Google Cloud Load Balancer Setup Tweaking and Observations

Overview and testing the most robust cloud load balancer available today

Mike Kahn
Google Cloud - Community
8 min readJul 6, 2017

--

The Google Cloud Load Balancer (GCLB) is a software defined globally distributed load balancing service. It enables GCP users to distribute applications across the world and scale compute up and down with very little configuration and cost. It allows for 0 to 1 million requests per second (rps) with no pre-warming. Pricing starts at $.025/hr or $0.6/day or $18/month for global anycast (single IP) with autoscaling.
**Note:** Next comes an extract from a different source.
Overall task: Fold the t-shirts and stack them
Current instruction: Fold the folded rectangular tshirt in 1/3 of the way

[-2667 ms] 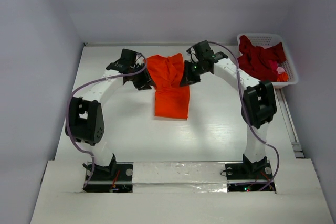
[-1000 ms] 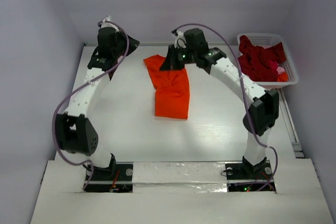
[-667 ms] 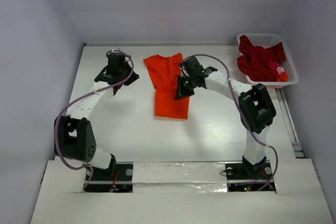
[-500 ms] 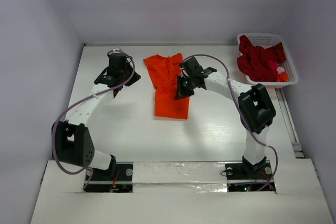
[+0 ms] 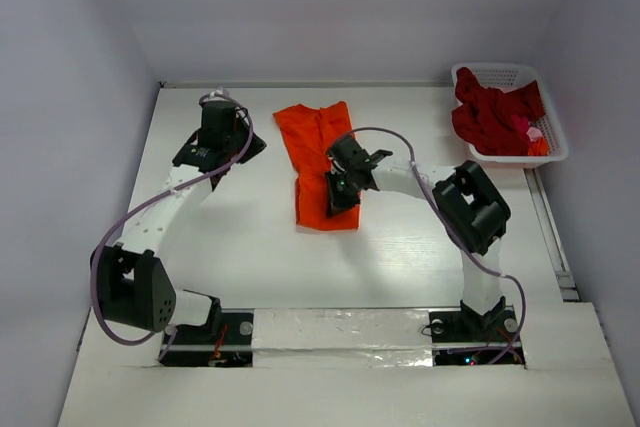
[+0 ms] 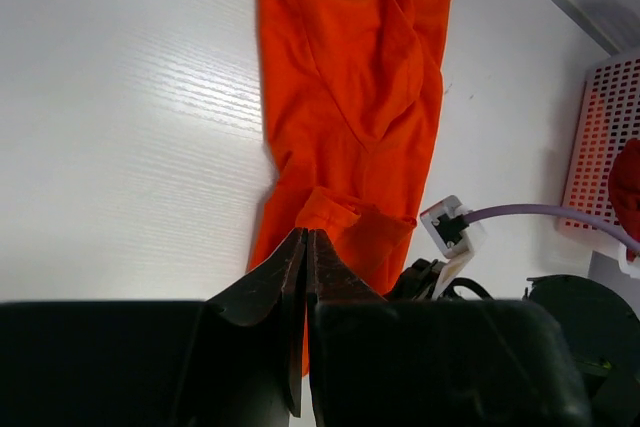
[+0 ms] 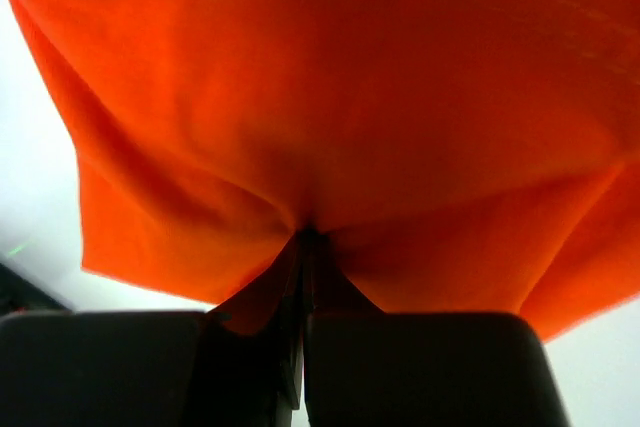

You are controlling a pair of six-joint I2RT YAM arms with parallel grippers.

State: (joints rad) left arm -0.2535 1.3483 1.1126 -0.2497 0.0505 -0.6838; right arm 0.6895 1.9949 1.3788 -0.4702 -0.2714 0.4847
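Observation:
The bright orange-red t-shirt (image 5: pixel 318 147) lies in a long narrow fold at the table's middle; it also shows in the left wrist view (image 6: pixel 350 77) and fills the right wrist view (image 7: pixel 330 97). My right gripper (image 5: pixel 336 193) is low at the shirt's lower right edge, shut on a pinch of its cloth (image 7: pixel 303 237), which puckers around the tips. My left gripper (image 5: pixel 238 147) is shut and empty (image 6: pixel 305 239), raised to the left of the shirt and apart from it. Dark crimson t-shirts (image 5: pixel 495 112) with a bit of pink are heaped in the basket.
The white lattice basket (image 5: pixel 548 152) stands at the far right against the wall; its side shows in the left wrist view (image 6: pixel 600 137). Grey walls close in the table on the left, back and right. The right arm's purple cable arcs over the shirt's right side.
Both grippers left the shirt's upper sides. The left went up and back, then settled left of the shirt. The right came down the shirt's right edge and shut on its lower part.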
It’s low cost and insanely powerful technology available for anyone to test today for free.

In this article I will test and demonstrate some of the product features highlighted on https://cloud.google.com/load-balancing/

Overview and Setup

There are a few deployment types for the GCP load balancer service.
Global external:
1. HTTP(S) — Public only, single or multi-region
2. SSL proxy, TCP Proxy — Public only, single or multi-region
Regional external:
3. Network — Public, TCP/UDP, single region
Regional internal:
4. Network — Internal only, TCP/UDP. Can be used in-conjunction with #1 HTTP GCLB.

In this article we will test #1 HTTP public load balancing.
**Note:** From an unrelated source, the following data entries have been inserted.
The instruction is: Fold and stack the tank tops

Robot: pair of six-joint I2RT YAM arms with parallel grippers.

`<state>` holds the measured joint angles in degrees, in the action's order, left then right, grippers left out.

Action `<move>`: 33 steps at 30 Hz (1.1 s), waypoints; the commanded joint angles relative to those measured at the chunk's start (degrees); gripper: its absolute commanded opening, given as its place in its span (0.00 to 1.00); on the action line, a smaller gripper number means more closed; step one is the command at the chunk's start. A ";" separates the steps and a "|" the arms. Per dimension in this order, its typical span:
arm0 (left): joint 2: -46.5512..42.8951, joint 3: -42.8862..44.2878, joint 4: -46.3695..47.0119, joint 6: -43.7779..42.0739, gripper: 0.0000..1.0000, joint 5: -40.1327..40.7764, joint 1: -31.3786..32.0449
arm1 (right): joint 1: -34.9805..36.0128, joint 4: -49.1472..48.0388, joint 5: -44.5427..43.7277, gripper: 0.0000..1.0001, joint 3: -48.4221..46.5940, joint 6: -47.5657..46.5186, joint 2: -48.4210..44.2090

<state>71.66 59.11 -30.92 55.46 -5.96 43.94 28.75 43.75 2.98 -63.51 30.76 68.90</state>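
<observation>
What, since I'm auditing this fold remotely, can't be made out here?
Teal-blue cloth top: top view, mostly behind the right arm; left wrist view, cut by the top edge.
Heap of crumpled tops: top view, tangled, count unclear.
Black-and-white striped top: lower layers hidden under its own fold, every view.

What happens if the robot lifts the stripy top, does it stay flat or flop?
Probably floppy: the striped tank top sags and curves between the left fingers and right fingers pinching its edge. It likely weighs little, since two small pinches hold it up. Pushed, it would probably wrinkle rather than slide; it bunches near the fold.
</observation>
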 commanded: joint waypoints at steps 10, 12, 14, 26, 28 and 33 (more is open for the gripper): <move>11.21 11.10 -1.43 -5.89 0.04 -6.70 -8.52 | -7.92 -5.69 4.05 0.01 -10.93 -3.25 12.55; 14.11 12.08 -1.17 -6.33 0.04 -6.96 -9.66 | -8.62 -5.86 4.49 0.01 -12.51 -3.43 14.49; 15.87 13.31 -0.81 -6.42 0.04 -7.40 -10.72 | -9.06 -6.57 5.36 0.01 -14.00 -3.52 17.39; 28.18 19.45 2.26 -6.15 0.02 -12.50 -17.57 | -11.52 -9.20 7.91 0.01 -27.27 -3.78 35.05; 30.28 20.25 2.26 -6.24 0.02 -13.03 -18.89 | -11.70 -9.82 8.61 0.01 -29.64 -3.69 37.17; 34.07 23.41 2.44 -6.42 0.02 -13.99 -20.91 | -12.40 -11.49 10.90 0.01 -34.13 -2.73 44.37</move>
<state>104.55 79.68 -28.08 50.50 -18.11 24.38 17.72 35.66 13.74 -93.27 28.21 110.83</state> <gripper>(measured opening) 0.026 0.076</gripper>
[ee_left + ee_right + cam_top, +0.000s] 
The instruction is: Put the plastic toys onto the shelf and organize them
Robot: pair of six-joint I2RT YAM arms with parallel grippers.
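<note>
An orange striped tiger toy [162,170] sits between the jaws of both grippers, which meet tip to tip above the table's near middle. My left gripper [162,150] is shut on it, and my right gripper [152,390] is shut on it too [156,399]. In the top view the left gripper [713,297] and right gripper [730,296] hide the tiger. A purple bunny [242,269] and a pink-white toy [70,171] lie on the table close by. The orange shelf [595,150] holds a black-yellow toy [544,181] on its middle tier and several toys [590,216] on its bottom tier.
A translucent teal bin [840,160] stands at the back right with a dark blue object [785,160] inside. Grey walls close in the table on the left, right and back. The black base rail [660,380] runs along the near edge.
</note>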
The GCLB can help improve end user latency with the power of Google’s huge network. Check this article here for more detail measuring and comparing latency with different GCLB deployment types.

Health checks, backends, and front ends are the core elements of the GCLB. Focus on these if you are looking to setup load balancing quickly.

Health checks
There are 2 types of health checks you should be aware of. #1 is required by the load balancer and #2 is extra to ensure health of instance groups (autohealing).
1. Used by the load balancer that ensures that requests are only sent to instances that are up and running
2. Used by instance groups to recreate instances that are unhealthy by your set criteria. Ex: HTTP health check port 80; if webserver fails, instance is terminated and recreated.
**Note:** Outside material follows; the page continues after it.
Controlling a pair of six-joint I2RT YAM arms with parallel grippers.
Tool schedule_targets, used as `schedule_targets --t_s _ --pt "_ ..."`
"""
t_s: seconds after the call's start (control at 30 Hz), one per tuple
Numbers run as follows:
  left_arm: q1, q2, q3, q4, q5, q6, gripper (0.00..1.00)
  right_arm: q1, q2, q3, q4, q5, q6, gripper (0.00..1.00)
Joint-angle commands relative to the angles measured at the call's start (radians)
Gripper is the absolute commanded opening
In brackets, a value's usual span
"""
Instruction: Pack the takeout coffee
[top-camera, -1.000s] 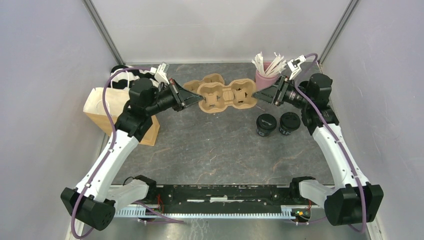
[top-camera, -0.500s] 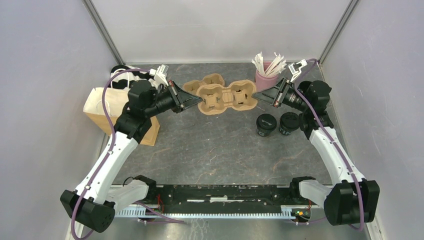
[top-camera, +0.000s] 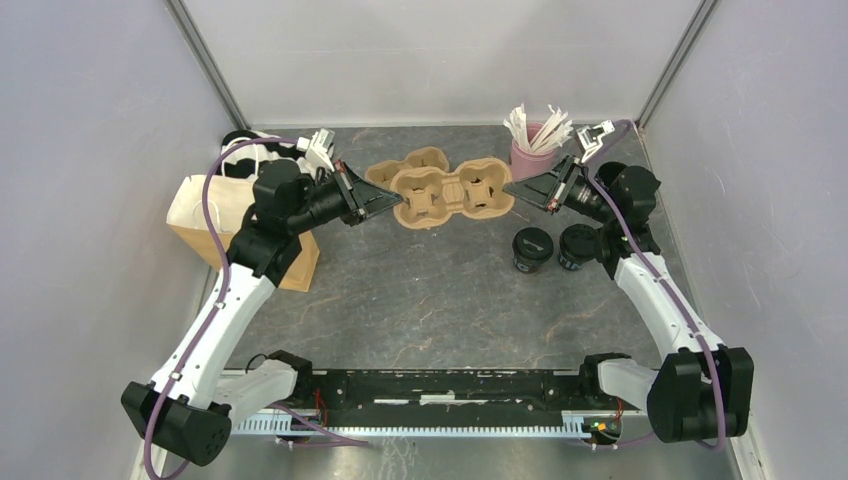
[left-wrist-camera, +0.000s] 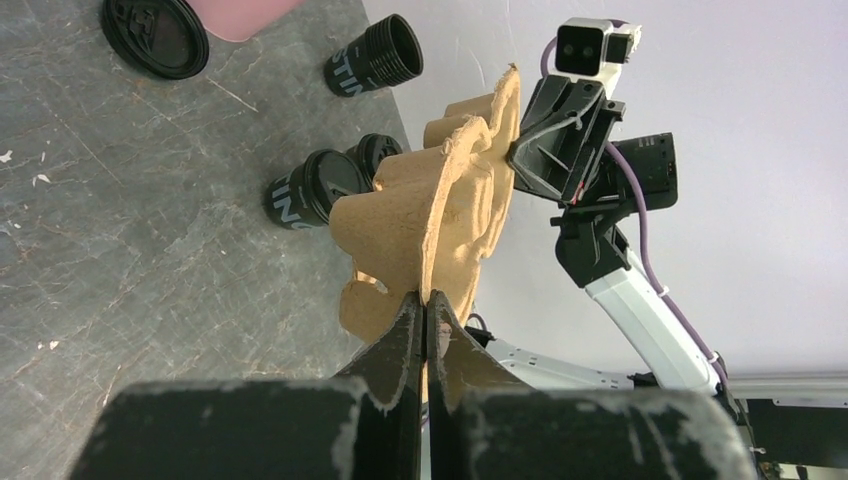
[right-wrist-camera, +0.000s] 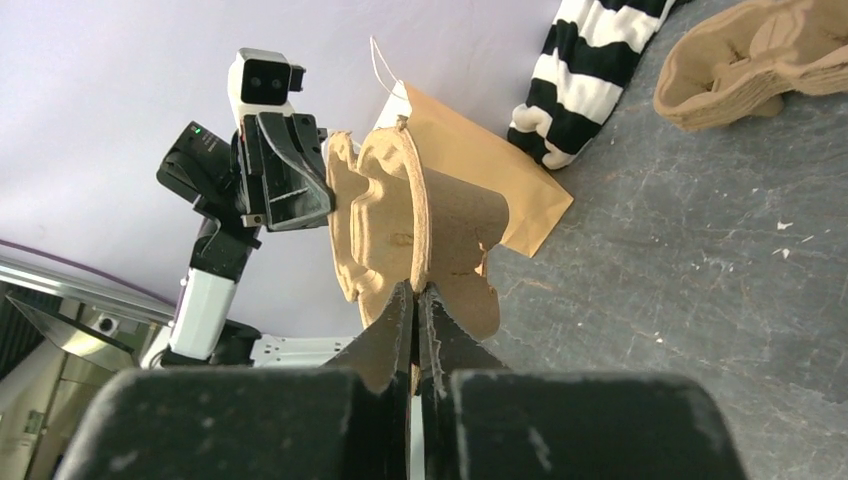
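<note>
Two black takeout coffee cups with lids stand on the table at the right, one beside the other; the left wrist view shows them too. A brown pulp carrier tray hangs between both grippers. My left gripper is shut on its left edge. My right gripper is shut on its right edge. The tray appears edge-on in both wrist views.
More pulp trays lie behind the held one. A pink cup of white sticks stands at the back right. A brown paper bag and striped cloth sit at the left. Another black cup lies on its side near a loose lid.
My right gripper has closed onto the tray's right edge. The left gripper kept its hold, and the tray shifted slightly.
</note>
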Motion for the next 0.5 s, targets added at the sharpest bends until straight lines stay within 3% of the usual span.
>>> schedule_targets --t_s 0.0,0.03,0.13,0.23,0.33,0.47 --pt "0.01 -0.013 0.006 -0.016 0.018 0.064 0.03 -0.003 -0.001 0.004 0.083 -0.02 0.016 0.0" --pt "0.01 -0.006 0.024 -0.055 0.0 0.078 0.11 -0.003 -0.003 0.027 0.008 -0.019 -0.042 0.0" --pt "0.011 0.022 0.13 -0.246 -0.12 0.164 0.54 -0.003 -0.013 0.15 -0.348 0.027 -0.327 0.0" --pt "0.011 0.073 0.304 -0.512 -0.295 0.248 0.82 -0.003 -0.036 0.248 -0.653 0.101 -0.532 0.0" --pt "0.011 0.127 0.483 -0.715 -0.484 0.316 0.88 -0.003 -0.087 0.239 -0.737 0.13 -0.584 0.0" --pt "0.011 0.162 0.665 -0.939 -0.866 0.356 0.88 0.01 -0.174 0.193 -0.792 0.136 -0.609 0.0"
Health checks are setup within the Compute Engine of the UI as they are used in more than one place in GCP. You can run health checks on instance groups without the load balancer as well. If the healthcheck notices an instance is not healthy it will terminate and recreate.

The GCLB will manage instance health for you and the instance group will manage autoscaling so make sure you have both configured and tuned per your requirements. You can keep them basic; HTTP port 80, if the web server or instance fails the instance group will terminate and recreate a new one.

A basic health check making sure the web server is up and responding on instances

Backend Services
These are the services that direct incoming traffic to instance groups. The backend service for a single load balancer can contain a number of backends or buckets. You can have 1 backend service going to multiple instance groups. Each backend is a really a link to the instance groups you wish to distribute traffic between.

So say you plan to have 3 instance groups (US, EMEA, ASIA) setup behind the HTTP(S) load balancer, they are configured 1 backend service. Here is how the back end service looks configured with 3 instance groups (backends) using the health TCP health check we created earlier.

Load balancer edit backend service

Host and path rules
This is where you can send subdomains or different hosts to different back ends. Example, if I had eu.mydomain.com I could send those requests directly to my autocomplete-demo-eu instance group. Host and path rules are automatically configured for * to send to the backend service you create so you do not have to worry about configuring these if you are doing basic http load balancing.

Frontends
The front end is your virtual IP (VIP) or called anycast IP in GCP. One front end can service multiple regions (backends). In most cases you would want a static or reserved IP and not the default ephemeral. This way you can easily point an a-record on your Cloud DNS zone file to your load balancer IP.

Load balancer frontend configuration

That’s it for configuration of the GCP load balancer. Easy huh? After you review and update configuration in a few minutes you’ll have traffic going through your front end to your instance groups.

Tweaking the GCLB

Health checks
The portal provides a ⚠️ suggestion after a health check is added to an instance group. The warning provided is that you may want to increase the check interval and unhealthy threshold as shown below. This is working to help you reduce the amount of false positives that may come with services under heavy load. Consider changing your check interval from 2s to 10s, and unhealthy threshold from 2 attempts to 6 attempts if you are just getting started.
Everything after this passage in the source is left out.